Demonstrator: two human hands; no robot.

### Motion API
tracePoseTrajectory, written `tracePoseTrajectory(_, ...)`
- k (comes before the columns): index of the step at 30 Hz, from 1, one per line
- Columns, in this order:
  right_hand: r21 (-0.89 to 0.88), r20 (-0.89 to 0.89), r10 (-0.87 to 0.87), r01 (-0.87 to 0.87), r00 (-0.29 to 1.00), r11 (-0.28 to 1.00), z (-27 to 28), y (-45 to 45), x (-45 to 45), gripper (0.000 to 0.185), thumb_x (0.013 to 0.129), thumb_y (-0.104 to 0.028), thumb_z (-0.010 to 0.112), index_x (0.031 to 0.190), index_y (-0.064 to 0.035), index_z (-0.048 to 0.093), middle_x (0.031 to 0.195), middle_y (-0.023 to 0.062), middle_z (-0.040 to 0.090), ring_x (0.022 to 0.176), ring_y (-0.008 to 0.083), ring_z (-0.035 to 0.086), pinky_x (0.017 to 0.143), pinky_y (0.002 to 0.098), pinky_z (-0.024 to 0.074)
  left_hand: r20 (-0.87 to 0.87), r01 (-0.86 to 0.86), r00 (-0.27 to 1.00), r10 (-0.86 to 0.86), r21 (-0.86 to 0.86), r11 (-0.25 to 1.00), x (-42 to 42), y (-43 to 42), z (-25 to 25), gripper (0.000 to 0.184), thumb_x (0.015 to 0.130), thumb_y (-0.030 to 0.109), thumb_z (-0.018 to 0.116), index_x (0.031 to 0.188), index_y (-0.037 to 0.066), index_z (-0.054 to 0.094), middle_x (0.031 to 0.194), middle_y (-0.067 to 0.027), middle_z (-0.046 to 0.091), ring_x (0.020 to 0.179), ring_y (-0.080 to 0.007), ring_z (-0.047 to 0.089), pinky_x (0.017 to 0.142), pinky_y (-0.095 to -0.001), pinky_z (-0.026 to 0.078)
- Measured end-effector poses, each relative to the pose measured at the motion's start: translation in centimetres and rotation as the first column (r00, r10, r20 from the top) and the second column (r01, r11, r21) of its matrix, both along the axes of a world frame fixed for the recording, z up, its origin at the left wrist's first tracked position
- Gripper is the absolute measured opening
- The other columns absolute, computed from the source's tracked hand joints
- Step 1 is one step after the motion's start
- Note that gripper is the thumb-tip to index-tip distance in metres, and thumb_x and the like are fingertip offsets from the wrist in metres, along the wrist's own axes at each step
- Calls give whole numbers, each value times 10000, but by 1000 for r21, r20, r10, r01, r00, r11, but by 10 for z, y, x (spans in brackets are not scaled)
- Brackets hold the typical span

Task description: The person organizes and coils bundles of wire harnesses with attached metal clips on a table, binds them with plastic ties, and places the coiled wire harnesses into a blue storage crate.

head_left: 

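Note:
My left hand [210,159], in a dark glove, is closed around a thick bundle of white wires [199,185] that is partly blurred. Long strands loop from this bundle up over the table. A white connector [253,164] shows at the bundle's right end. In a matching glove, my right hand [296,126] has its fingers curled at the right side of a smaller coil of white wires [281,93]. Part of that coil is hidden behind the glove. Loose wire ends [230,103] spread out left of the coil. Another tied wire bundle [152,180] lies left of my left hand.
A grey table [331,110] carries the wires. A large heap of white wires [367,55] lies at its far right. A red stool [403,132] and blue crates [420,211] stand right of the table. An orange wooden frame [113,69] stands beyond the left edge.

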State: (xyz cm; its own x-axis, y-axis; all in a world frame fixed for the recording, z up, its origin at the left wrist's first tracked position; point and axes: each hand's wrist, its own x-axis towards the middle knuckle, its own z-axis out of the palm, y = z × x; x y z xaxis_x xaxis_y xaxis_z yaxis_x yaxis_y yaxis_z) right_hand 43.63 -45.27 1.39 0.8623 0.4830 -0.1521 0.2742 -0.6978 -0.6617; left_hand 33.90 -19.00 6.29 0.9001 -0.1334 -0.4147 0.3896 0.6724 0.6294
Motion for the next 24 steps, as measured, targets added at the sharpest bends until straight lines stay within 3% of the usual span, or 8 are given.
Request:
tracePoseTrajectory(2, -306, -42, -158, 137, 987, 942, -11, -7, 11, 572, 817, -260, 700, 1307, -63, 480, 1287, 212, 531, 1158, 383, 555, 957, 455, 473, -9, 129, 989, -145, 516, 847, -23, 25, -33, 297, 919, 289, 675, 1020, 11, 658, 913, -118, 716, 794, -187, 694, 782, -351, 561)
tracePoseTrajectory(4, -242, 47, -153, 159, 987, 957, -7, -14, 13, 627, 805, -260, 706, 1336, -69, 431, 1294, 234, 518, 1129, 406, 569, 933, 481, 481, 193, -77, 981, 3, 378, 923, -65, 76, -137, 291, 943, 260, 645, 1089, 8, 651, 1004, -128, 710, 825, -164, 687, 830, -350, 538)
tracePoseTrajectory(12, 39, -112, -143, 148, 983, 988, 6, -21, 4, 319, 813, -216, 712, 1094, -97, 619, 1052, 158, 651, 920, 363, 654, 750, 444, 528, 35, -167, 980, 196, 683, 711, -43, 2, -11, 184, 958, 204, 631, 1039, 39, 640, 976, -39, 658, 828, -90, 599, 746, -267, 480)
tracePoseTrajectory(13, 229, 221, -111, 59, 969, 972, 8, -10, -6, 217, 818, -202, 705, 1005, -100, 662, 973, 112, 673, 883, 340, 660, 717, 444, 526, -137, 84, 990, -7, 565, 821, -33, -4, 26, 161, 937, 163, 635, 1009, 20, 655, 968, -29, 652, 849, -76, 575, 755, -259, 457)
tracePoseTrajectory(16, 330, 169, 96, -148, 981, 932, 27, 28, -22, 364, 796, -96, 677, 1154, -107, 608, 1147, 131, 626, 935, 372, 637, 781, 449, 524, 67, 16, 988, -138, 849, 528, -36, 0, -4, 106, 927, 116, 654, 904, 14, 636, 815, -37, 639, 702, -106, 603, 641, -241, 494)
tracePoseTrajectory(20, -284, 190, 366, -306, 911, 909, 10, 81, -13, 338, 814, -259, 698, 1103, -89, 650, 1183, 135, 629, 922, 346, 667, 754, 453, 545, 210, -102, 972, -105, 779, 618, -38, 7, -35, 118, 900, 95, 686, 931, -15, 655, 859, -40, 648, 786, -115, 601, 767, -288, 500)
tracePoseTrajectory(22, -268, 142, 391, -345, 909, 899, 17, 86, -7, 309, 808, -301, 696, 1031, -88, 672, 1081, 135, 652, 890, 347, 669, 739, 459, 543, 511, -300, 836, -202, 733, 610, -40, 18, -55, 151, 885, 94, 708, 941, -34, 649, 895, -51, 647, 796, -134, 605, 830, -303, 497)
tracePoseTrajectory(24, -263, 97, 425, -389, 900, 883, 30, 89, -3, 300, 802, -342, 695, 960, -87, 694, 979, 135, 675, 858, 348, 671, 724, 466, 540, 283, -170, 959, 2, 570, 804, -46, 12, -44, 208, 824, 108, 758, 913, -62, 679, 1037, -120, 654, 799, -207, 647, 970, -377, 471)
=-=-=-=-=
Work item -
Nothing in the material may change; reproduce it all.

Response -
Demonstrator: two human hands; no robot.

### Motion API
tracePoseTrajectory, written `tracePoseTrajectory(_, ...)`
- k (comes before the columns): index of the step at 30 Hz, from 1, one per line
- Columns, in this order:
  right_hand: r21 (-0.89 to 0.88), r20 (-0.89 to 0.89), r10 (-0.87 to 0.87), r01 (-0.87 to 0.87), r00 (-0.29 to 1.00), r11 (-0.28 to 1.00), z (-27 to 28), y (-45 to 45), x (-45 to 45), gripper (0.000 to 0.185), thumb_x (0.013 to 0.129), thumb_y (-0.104 to 0.028), thumb_z (-0.010 to 0.112), index_x (0.031 to 0.190), index_y (-0.064 to 0.035), index_z (-0.048 to 0.093), middle_x (0.031 to 0.195), middle_y (-0.023 to 0.062), middle_z (-0.040 to 0.090), ring_x (0.022 to 0.176), ring_y (-0.008 to 0.083), ring_z (-0.035 to 0.086), pinky_x (0.017 to 0.143), pinky_y (0.002 to 0.098), pinky_z (-0.024 to 0.074)
  left_hand: r20 (-0.87 to 0.87), r01 (-0.86 to 0.86), r00 (-0.27 to 1.00), r10 (-0.86 to 0.86), r21 (-0.86 to 0.86), r11 (-0.25 to 1.00), x (-42 to 42), y (-43 to 42), z (-25 to 25), gripper (0.000 to 0.184), thumb_x (0.015 to 0.130), thumb_y (-0.030 to 0.109), thumb_z (-0.018 to 0.116), index_x (0.031 to 0.188), index_y (-0.037 to 0.066), index_z (-0.054 to 0.094), middle_x (0.031 to 0.194), middle_y (-0.067 to 0.027), middle_z (-0.046 to 0.091), ring_x (0.020 to 0.179), ring_y (-0.080 to 0.007), ring_z (-0.047 to 0.089), pinky_x (0.017 to 0.142), pinky_y (-0.095 to -0.001), pinky_z (-0.026 to 0.078)
- Measured end-effector poses, each relative to the pose measured at the motion's start: translation in centimetres and rotation as the first column (r00, r10, r20 from the top) and the second column (r01, r11, r21) of its matrix, both along the axes of a world frame fixed for the recording, z up, its origin at the left wrist's first tracked position
- Gripper is the absolute measured opening
- The other columns absolute, computed from the source's tracked hand joints
- Step 1 is one step after the motion's start
- Note that gripper is the thumb-tip to index-tip distance in metres, and thumb_x and the like are fingertip offsets from the wrist in metres, along the wrist's own axes at each step
- Calls give whole numbers, each value times 10000, but by 1000 for r21, r20, r10, r01, r00, r11, but by 10 for z, y, x (spans in brackets are not scaled)
- Brackets hold the typical span

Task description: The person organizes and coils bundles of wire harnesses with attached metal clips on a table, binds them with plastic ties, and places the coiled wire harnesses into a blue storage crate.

head_left: 

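Note:
My left hand [210,159], in a dark glove, is closed around a thick bundle of white wires [199,185] that is partly blurred. Long strands loop from this bundle up over the table. A white connector [253,164] shows at the bundle's right end. In a matching glove, my right hand [296,126] has its fingers curled at the right side of a smaller coil of white wires [281,93]. Part of that coil is hidden behind the glove. Loose wire ends [230,103] spread out left of the coil. Another tied wire bundle [152,180] lies left of my left hand.
A grey table [331,110] carries the wires. A large heap of white wires [367,55] lies at its far right. A red stool [403,132] and blue crates [420,211] stand right of the table. An orange wooden frame [113,69] stands beyond the left edge.
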
State: (xyz cm; its own x-axis, y-axis; all in a world frame fixed for the recording, z up, its origin at the left wrist's first tracked position; point and axes: each hand's wrist, its own x-axis towards the middle knuckle, its own z-axis out of the palm, y = z × x; x y z xaxis_x xaxis_y xaxis_z yaxis_x yaxis_y yaxis_z) right_hand 43.63 -45.27 1.39 0.8623 0.4830 -0.1521 0.2742 -0.6978 -0.6617; left_hand 33.90 -19.00 6.29 0.9001 -0.1334 -0.4147 0.3896 0.6724 0.6294
Motion for the next 24 steps, as measured, targets added at the sharpest bends until straight lines stay within 3% of the usual span, or 8 are given.
Request:
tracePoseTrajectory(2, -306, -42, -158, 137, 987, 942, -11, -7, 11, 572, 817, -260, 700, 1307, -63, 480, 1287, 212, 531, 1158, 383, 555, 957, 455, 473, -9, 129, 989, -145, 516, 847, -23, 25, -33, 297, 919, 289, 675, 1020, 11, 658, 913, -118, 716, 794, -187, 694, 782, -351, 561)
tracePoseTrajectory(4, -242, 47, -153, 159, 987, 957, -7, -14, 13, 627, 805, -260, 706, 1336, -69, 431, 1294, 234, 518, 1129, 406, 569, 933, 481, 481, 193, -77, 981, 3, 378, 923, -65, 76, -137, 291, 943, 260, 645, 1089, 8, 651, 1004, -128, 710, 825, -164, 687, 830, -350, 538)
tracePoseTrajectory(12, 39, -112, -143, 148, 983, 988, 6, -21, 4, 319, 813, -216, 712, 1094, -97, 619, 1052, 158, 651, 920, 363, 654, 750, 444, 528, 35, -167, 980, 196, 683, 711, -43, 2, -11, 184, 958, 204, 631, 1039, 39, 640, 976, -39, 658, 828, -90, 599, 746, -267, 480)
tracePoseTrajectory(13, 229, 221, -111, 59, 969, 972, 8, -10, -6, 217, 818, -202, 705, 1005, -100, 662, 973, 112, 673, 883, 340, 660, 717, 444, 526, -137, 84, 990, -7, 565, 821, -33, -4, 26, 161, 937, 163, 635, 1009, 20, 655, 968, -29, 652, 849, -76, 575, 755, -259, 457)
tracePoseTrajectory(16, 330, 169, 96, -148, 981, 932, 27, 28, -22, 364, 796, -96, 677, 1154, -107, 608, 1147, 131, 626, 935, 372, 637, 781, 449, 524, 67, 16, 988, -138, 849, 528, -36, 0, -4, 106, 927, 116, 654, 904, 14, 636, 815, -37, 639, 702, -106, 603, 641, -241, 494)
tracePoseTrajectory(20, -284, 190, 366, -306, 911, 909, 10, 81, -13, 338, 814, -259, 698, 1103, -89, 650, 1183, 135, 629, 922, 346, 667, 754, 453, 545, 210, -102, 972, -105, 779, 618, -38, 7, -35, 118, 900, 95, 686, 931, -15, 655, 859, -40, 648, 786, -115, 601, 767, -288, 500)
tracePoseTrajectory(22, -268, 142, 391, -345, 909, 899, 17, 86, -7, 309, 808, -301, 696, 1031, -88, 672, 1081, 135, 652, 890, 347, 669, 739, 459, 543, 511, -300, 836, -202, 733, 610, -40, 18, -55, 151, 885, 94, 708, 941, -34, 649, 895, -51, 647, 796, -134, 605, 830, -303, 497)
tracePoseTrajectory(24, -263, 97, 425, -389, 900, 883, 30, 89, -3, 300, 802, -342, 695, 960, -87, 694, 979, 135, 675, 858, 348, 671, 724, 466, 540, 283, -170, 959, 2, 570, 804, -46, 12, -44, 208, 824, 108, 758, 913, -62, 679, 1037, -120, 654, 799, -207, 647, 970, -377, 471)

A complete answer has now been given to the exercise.